Darkly, Madly Duet

Darkly, Madly Duet

By Trisha Wolfe

Prologue

PHYSICIAN, HEAL THYSELF

LONDON

Hands.

We don’t consider them enough.

Taken for granted, our hands don’t get the attention and recognition they deserve.

Rather, we abuse them. Use them to abuse.

Fondle our fat, loathing our bodies, especially women.

We pluck and tug at our face, cursing the years.

Never once acknowledging their beauty and strength—those precious instruments that enable us to do almost anything.

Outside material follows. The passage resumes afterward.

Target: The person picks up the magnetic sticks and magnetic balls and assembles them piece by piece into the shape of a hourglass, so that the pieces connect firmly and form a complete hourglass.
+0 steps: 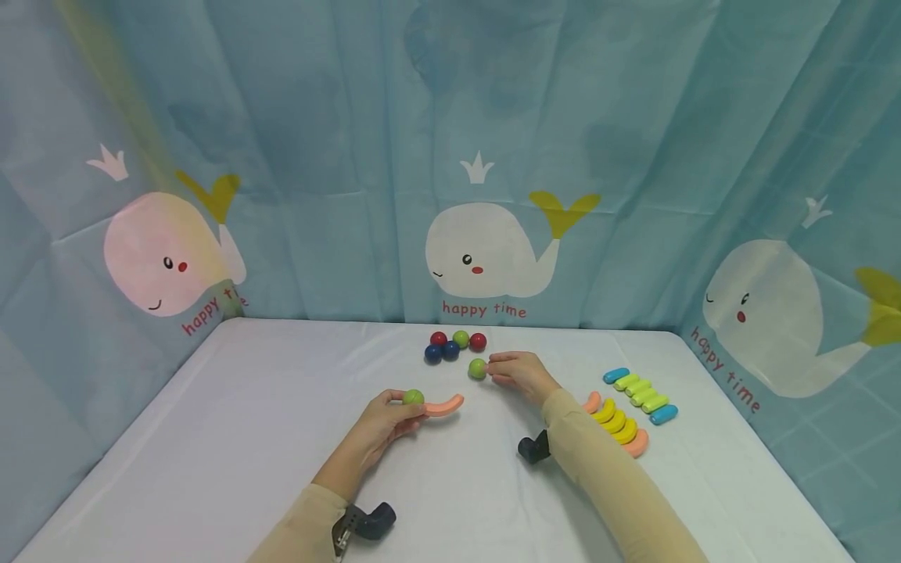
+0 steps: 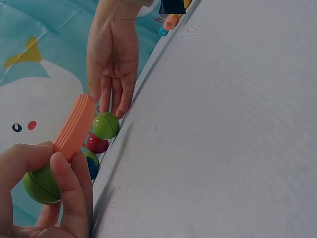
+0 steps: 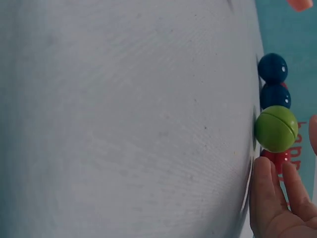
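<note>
My left hand (image 1: 383,424) holds a salmon-orange curved stick (image 1: 446,407), ridged along one side, and a green ball (image 1: 413,397) together above the table. In the left wrist view the thumb and fingers pinch the stick, and the held ball (image 2: 42,186) is partly hidden behind them. The right hand (image 1: 522,375) reaches toward a second green ball (image 1: 477,369) lying on the cloth. Its fingers are extended; in the right wrist view the fingertips are right beside that ball (image 3: 276,129), and whether they touch it I cannot tell.
Behind are red balls (image 1: 478,342), blue balls (image 1: 432,354) and another green ball (image 1: 461,338). At the right lie yellow curved pieces (image 1: 615,422) between salmon ones (image 1: 637,444), and green cylinders (image 1: 642,395) between blue ones (image 1: 664,414). A whale-print curtain (image 1: 338,195) surrounds the white table (image 1: 232,438).
</note>
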A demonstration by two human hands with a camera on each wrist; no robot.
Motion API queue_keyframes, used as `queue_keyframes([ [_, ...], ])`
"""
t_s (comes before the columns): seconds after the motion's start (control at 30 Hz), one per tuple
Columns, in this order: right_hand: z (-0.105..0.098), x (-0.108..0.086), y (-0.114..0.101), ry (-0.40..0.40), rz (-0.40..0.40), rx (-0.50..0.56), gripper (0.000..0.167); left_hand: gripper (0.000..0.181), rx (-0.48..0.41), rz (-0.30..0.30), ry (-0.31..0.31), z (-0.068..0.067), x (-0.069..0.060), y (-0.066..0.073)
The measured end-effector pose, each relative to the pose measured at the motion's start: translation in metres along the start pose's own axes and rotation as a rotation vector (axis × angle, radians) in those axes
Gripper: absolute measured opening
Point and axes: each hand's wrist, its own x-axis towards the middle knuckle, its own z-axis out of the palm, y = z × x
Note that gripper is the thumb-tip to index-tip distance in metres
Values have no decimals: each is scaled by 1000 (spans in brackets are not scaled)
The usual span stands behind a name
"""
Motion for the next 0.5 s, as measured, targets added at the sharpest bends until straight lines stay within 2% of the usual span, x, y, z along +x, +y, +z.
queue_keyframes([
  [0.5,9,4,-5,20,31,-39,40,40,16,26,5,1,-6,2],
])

I notice mine now. Shaking and cold. The ugly, beveled grooves from wrapping my fingers with string over the years. I use my thumb to smudge off the dirt that hasn’t completely sweated away, revealing the faded black ink along the side of my palm.

My voice cracks on a laugh. I stare at the tattooed key on my skin until my eyes blur. Sweat leaks into the corners, a biting sting like a needle piercing my vision clear.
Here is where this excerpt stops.